WORK INSTRUCTIONS
The listing below holds a line with "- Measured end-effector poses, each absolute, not" and a line with "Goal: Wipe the". Reproduce those two lines exactly, plus everything between them.

RECORDS FOR PROCESSING

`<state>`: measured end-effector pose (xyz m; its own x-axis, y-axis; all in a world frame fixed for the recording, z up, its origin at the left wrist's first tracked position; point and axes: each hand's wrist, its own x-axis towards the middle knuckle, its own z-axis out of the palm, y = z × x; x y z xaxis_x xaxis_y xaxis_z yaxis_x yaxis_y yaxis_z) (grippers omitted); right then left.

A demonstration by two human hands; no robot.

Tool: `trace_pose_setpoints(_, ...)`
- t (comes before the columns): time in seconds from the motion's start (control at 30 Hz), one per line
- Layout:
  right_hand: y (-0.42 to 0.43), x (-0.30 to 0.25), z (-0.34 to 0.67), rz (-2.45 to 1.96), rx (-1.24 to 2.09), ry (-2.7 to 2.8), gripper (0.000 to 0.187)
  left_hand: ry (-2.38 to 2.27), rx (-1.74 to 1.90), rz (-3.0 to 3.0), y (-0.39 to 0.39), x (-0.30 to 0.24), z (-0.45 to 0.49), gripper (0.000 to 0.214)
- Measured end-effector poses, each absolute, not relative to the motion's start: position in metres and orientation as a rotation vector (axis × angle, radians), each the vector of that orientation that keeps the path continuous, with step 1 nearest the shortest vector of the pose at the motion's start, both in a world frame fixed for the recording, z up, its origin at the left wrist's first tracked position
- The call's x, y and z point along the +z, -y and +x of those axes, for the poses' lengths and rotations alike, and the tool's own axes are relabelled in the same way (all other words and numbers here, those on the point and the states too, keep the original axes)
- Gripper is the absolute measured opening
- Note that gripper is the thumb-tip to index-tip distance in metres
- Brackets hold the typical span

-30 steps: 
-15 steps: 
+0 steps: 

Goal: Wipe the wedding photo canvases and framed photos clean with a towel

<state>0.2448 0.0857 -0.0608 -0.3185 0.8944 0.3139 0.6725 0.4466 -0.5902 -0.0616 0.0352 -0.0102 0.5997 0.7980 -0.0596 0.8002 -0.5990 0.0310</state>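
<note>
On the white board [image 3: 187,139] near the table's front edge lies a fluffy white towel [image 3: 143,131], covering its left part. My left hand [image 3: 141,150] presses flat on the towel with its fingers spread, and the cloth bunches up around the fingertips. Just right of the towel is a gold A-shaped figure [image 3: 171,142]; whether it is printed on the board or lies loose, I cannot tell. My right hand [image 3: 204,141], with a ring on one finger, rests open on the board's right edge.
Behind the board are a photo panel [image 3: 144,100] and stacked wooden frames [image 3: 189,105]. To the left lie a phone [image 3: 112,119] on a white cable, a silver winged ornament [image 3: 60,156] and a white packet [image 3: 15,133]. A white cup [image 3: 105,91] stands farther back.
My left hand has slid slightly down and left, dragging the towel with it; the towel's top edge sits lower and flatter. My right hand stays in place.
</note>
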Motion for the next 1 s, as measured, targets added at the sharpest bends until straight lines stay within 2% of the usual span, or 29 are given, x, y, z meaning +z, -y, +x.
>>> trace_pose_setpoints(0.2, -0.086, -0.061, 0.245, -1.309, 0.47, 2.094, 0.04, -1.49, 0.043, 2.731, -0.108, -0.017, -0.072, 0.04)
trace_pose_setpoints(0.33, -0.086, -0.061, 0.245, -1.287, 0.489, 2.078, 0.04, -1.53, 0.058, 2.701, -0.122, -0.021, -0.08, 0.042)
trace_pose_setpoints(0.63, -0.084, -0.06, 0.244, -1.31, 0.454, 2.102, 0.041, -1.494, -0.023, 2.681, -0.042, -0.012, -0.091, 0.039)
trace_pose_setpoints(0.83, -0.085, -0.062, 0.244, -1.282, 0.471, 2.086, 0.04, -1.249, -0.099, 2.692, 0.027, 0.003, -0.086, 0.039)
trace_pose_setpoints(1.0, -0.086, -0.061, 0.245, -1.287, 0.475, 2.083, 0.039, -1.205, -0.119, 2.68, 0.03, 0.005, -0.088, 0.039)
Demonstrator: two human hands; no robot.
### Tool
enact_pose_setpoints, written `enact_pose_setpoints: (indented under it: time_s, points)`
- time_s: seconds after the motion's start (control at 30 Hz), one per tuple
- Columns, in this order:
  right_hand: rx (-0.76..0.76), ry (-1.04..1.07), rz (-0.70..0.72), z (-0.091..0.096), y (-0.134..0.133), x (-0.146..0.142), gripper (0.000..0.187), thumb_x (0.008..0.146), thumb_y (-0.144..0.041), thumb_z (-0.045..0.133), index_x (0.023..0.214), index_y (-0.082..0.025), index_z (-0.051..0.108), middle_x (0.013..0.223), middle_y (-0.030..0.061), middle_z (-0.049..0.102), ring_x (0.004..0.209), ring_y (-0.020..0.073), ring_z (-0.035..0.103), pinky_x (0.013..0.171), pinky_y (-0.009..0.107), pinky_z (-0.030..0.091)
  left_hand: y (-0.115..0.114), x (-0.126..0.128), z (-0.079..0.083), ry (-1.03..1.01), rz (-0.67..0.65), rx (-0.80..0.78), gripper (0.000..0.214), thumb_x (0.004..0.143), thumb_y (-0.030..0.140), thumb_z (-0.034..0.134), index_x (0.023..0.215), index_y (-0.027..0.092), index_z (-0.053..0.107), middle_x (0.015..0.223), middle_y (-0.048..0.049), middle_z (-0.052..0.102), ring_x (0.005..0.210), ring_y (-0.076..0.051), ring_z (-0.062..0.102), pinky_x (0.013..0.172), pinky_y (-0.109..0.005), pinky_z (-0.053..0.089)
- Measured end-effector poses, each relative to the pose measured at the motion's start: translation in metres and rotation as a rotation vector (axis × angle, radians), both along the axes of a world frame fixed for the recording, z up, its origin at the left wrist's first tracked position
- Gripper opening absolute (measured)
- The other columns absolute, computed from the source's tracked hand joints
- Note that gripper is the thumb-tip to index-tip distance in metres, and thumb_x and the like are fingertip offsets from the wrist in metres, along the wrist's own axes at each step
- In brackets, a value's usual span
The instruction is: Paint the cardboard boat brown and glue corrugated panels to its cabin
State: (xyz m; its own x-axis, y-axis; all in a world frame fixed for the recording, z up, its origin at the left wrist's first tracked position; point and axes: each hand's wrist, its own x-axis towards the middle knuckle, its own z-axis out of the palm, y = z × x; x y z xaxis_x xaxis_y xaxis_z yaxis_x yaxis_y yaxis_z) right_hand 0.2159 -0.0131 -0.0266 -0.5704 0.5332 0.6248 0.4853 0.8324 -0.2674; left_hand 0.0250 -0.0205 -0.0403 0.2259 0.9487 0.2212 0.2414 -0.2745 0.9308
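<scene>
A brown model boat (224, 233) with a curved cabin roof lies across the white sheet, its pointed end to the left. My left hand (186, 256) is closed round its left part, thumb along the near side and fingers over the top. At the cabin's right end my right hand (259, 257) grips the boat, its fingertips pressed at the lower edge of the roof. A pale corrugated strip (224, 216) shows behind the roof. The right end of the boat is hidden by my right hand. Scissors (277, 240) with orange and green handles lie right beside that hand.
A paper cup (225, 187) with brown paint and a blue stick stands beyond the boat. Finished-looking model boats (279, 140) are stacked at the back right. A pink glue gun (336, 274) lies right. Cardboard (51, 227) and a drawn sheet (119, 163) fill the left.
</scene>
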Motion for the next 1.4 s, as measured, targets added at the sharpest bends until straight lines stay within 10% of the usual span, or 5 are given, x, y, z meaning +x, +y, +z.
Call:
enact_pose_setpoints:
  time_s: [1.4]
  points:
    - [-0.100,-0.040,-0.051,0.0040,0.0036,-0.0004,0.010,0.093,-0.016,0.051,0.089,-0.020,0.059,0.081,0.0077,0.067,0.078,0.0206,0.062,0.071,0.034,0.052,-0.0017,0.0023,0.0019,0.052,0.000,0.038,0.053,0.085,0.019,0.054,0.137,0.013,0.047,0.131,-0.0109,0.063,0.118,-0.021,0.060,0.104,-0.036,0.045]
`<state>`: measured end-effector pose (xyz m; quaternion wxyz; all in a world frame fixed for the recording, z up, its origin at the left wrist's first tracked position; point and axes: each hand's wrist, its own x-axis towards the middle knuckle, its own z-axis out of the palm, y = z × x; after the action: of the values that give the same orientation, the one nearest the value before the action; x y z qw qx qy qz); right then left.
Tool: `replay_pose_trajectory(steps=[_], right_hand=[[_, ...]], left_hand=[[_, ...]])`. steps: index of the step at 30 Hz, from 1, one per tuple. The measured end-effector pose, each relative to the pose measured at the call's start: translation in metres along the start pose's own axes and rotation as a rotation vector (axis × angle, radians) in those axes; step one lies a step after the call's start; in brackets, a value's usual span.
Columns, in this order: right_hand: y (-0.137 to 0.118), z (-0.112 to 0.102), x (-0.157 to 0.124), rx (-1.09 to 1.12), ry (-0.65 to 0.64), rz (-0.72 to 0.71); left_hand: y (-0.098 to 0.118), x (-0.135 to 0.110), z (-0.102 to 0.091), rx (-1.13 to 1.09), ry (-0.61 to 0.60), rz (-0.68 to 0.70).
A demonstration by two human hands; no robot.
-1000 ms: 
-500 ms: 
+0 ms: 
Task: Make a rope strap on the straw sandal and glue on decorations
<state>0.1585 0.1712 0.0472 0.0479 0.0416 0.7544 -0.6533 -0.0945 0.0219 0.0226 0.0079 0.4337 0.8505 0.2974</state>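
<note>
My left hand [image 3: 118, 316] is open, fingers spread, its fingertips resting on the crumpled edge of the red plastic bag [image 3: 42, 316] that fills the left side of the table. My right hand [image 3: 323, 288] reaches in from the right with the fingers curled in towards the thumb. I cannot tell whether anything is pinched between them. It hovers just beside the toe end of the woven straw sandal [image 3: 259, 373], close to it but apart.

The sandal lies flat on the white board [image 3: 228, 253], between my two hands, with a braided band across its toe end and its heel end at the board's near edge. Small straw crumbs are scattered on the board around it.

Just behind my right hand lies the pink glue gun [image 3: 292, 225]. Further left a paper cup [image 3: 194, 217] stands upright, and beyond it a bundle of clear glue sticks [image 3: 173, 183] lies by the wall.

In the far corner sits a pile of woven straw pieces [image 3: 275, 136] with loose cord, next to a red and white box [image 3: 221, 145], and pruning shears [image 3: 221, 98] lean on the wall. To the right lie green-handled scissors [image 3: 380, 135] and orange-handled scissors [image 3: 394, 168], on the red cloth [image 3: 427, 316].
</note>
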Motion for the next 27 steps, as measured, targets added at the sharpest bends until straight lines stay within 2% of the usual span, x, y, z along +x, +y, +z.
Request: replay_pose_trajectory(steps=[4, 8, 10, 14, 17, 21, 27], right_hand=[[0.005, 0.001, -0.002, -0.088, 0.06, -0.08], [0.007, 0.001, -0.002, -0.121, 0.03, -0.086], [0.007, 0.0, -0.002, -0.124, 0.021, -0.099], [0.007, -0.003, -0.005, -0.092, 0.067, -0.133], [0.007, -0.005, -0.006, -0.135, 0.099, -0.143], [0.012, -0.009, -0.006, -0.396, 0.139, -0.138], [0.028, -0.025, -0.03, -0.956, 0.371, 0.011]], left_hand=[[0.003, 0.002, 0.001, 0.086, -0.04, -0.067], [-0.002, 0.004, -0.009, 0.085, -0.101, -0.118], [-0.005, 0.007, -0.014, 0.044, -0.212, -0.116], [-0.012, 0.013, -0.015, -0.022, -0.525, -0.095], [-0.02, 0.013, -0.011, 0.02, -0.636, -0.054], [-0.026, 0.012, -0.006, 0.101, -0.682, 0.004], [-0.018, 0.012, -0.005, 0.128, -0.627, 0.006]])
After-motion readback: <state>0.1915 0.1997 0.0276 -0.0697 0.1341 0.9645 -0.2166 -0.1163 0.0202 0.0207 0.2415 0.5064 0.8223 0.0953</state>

ANSWER BELOW
- Measured end-effector poses, each absolute, not relative to the motion's start: position in metres and orientation as a rotation vector (axis × angle, radians), each the vector of that orientation that keeps the path continuous, with step 1 nearest the shortest vector of the pose at the motion's start, both in a world frame fixed for the recording, z up, its origin at the left wrist's first tracked position
- The call's x, y and z point along the +z, -y and +x of those axes, for the poses' lengths and rotations alike, and the tool's own axes are relabelled in the same way (all other words and numbers here, those on the point and the states too, keep the original axes)
- Gripper is the absolute measured opening
- Note that gripper is the thumb-tip to index-tip distance in metres
- Brackets hold the typical span

-30 steps: 
-15 steps: 
+0 steps: 

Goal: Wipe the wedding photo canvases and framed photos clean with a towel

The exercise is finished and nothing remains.